→ WHAT THE EXERCISE ASKS
Repeat the data verbatim, images excluded.

→ DATA SHOWN

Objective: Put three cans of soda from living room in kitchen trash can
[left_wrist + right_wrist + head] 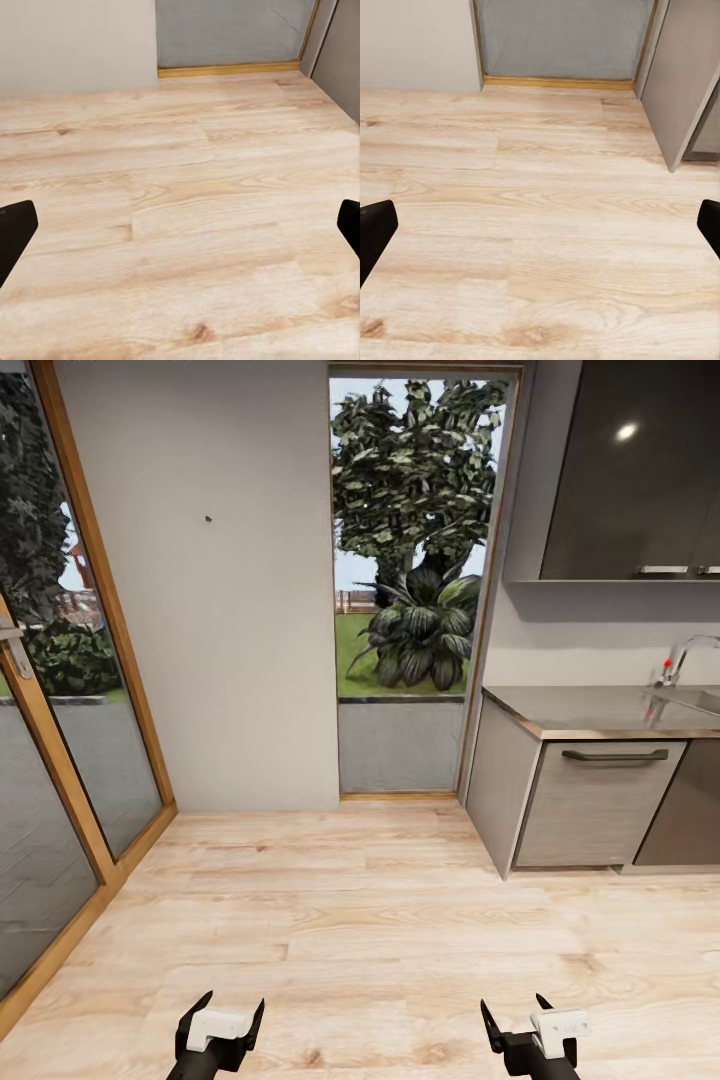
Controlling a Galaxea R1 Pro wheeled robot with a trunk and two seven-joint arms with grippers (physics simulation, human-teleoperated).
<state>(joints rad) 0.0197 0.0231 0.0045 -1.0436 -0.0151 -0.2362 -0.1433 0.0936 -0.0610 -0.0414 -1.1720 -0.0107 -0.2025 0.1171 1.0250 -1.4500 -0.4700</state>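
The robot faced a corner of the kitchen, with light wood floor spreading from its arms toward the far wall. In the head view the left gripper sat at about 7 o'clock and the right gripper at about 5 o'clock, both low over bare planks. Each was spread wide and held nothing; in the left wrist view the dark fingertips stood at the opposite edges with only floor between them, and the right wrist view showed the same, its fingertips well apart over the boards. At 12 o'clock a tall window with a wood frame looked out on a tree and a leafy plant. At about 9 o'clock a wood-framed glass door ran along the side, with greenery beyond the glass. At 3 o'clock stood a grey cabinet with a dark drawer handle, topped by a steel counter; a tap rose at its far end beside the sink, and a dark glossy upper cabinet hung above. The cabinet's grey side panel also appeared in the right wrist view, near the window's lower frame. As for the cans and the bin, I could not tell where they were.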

→ EXERCISE OUTPUT
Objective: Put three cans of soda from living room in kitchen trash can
[left_wrist + right_wrist + head] 
Controlling a Galaxea R1 Pro wheeled robot with a trunk and two seven-joint arms with grippers (physics simulation, human-teleoperated).
<state>(joints rad) 0.0197 0.0231 0.0045 -1.0436 -0.0151 -0.2362 -0.1433 0.0936 -0.0610 -0.0414 -1.1720 -0.0107 -0.2025 0.1171 1.0250 -1.4500 -0.4700</state>
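The robot faced a corner of the kitchen, with light wood floor spreading from its arms toward the far wall. In the head view the left gripper sat at about 7 o'clock and the right gripper at about 5 o'clock, both low over bare planks. Each was spread wide and held nothing; in the left wrist view the dark fingertips stood at the opposite edges with only floor between them, and the right wrist view showed the same, its fingertips well apart over the boards. At 12 o'clock a tall window with a wood frame looked out on a tree and a leafy plant. At about 9 o'clock a wood-framed glass door ran along the side, with greenery beyond the glass. At 3 o'clock stood a grey cabinet with a dark drawer handle, topped by a steel counter; a tap rose at its far end beside the sink, and a dark glossy upper cabinet hung above. The cabinet's grey side panel also appeared in the right wrist view, near the window's lower frame. As for the cans and the bin, I could not tell where they were.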

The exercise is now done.